Studio album by Larisa Dolina
- Released: 1997
- Recorded: 1997
- Studio: Gala Records Studio, Moscow; Olimp-Studiya, Moscow;
- Genre: Pop; Russian chanson;
- Length: 64:28
- Language: Russian
- Label: Master Sound; LD Studio;
- Producer: Victor Mityazov

Larisa Dolina chronology
| "Proshchay"... net "Do svidaniya" (1996) | Pogoda v dome (1997) | Schastlivaya dolya (1998) |

= Pogoda v dome =

Pogoda v dome (Погода в доме; ), subtitled 17 shlyagerov Ruslana Gorobtsa i Mikhaila Tanicha (17 шлягеров Руслана Горобца и Михаила Танича; ), is the eight studio album by Russian singer Larisa Dolina, released in 1997 by Master Sound Records for LD Studio.

==Overview==
The album was created in collaboration with composer Ruslan Gorobets and poet Mikhail Tanich.

On 23 and 24 December 1996, the premiere of Larisa Dolina's jubilee solo program "The Weather in the House" took place at the "Rossiya" State Central Concert Hall. Famous hits of the singer were performed in this musical show, and the new album Pogoda v dome was also presented. Irina Otiyeva and Sergey Lemokh took part in the show.

The album was a great success. In particular, according to the "Russian Music Yearbook" compiled by specialists of the InterMedia agency, the album Pogoda v dome became the best-selling album in 1997 in Russia, released on cassette, selling more than 1,500,000 copies; among the albums released on compact discs, it became the second.
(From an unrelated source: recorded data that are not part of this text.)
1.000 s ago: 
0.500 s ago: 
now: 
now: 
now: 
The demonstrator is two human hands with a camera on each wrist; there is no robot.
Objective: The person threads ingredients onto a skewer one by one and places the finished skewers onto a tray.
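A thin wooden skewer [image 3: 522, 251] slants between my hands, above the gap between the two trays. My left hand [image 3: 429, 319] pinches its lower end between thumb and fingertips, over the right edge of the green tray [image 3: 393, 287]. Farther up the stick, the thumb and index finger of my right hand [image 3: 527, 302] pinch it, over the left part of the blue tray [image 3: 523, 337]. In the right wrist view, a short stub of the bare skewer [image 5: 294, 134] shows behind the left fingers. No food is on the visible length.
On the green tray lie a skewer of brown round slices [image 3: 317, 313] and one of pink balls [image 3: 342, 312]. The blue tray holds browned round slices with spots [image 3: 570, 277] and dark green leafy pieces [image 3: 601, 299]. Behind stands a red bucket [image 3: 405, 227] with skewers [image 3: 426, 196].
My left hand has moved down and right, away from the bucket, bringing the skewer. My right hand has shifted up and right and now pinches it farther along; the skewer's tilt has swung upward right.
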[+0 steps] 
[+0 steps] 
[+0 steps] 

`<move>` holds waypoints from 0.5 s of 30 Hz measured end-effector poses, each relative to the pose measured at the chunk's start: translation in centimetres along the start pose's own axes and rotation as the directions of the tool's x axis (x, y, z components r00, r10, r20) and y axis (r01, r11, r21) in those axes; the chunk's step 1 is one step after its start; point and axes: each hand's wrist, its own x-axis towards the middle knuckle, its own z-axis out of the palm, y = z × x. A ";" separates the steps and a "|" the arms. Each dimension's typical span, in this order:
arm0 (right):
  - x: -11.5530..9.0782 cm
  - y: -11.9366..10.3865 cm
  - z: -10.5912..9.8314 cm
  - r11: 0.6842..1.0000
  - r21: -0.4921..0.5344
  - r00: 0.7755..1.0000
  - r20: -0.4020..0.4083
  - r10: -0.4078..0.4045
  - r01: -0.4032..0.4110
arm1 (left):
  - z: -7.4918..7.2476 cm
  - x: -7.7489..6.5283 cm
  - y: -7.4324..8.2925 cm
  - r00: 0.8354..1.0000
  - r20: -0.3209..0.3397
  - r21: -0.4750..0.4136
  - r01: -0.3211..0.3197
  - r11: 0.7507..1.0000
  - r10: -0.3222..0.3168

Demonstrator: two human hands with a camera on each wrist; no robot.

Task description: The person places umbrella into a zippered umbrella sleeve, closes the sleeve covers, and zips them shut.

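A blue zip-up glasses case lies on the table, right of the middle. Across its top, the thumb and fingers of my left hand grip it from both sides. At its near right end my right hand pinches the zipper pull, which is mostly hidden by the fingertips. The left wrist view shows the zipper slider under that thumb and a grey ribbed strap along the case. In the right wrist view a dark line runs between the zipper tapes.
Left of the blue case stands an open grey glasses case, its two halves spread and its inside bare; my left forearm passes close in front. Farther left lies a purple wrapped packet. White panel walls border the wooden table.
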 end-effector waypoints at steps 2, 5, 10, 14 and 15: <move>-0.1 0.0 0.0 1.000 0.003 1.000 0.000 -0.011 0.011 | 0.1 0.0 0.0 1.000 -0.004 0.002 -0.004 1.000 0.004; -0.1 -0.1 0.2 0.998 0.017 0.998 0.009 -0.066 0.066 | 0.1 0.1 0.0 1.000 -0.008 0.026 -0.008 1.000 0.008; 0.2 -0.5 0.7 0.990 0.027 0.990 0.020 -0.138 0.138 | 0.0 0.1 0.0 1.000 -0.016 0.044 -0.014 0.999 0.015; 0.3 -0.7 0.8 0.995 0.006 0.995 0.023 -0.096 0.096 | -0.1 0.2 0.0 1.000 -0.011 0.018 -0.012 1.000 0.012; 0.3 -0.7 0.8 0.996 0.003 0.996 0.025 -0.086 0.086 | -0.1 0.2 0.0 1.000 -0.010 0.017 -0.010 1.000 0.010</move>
It also won the Ovation National Russian Music Award as best album of the year (1998).

==Track listing==

| No. | Title | Length |
|---|---|---|
| 1. | "Pogoda v dome" | 4:18 |
| 2. | "Khochu byt lyubimoy" | 3:58 |
| 3. | "Prosto tango" | 4:17 |
| 4. | "Uvizhu, uznayu" | 3:36 |
| 5. | "Gruppa krovi" | 4:37 |
| 6. | "Obizhayus" | 3:22 |
| 7. | "Diyeta" | 3:25 |
| 8. | "Moskvichka" | 4:02 |
| 9. | "Proyekhali" | 3:45 |
| 10. | "Malchik moy" | 3:24 |
| 11. | "Gosti" | 3:56 |
| 12. | "Restoran" | 3:26 |
| 13. | "Ty snishsya mne" | 3:46 |
| 14. | "Revnuy menya" | 4:07 |
| 15. | "Nol gradusov" | 3:40 |
| 16. | "Do svidanya" | 3:26 |
| 17. | "Tretiy zvonok" | 3:23 |
| Total length: |  | 64:28 |

==Personnel==

- Vocals – Larisa Dolina
- Alto Saxophone – Batyrkhan Shukenov (tracks 13, 16)
- Arrangement – Ruslan Gorobets, Vyacheslav Khusid (1, 5, 7), Sergey Rudnitsky (2, 13), Alexander Samoylov (3), Alexander Bely (4, 6, 8, 14, 15), Daniil Danin (11), Igor Pavlenko (9, 10), Yuri Varum (12, B16)
- Design – Olga Alisova
- Engineer – Valery Tamanov
- Executive Producer – Konstantin Akimov
- Guitar – Anatoly Shevanov (1, 12), Vadim Golutvin (2, 4, 8, 13), Alexander Samoilov (3), Igor Khomich (5), Alexander Pavlenko (11), Talgat Tukhtamyshev (11), Alexander Vengerov (16), Dmitry Chetvergov (17)
- Mastering – Andrey Subbotin
- Piano – Ruslan Gorobets (3, 6, 7, 15)
- Producer – Victor Mityazov, Vsevolod Ustinov (Gala Records), Boris Oppengeym (Olimp-Studiya), Ruslan Gorobets (music)
- Soprano Saxophone – Vladimir Presnyakov Sr. (1, 7)
- Tenor Vocals – Andrey Smekhnov (2)
- Trombone – Anatoly Kulikov (17)
- Trumpet – Viktor Gorbunov (17), Vladimir Kalmykov (17)

Credits are adapted from the album's liner notes.